WHAT NEEDS TO BE DONE – Quote every line below exactly as it reads.

DATA PROVIDED section start

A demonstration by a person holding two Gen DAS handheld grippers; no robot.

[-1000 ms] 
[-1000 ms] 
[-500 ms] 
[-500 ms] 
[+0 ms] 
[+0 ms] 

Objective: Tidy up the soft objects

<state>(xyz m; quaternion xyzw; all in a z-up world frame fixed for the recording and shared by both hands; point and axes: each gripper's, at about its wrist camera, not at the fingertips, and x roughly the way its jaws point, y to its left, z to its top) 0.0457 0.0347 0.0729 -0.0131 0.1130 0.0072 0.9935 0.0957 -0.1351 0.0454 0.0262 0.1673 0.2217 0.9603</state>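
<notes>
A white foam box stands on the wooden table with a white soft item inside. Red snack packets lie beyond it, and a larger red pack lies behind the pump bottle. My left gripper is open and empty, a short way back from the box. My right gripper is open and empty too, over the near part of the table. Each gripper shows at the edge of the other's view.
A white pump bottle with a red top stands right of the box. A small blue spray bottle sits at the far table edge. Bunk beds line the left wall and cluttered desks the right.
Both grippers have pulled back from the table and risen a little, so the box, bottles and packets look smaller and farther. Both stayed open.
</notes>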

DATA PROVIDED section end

OUTPUT OF THE TASK –
A demonstration by a person holding two Gen DAS handheld grippers; no robot.

[-1000 ms] 
[-1000 ms] 
[-500 ms] 
[-500 ms] 
[+0 ms] 
[+0 ms] 

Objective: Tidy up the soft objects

<state>(xyz m; quaternion xyzw; all in a z-up world frame fixed for the recording and shared by both hands; point and axes: each gripper's, at about its wrist camera, not at the fingertips, and x roughly the way its jaws point, y to its left, z to its top) 0.0457 0.0347 0.0729 -0.0131 0.1130 0.0072 0.9935 0.0957 -0.1351 0.0454 0.0262 0.1673 0.2217 0.9603</state>
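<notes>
A white foam box stands on the wooden table with a white soft item inside. Red snack packets lie beyond it, and a larger red pack lies behind the pump bottle. My left gripper is open and empty, a short way back from the box. My right gripper is open and empty too, over the near part of the table. Each gripper shows at the edge of the other's view.
A white pump bottle with a red top stands right of the box. A small blue spray bottle sits at the far table edge. Bunk beds line the left wall and cluttered desks the right.
Both grippers have pulled back from the table and risen a little, so the box, bottles and packets look smaller and farther. Both stayed open.
</notes>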

The requested output has been fully supplied.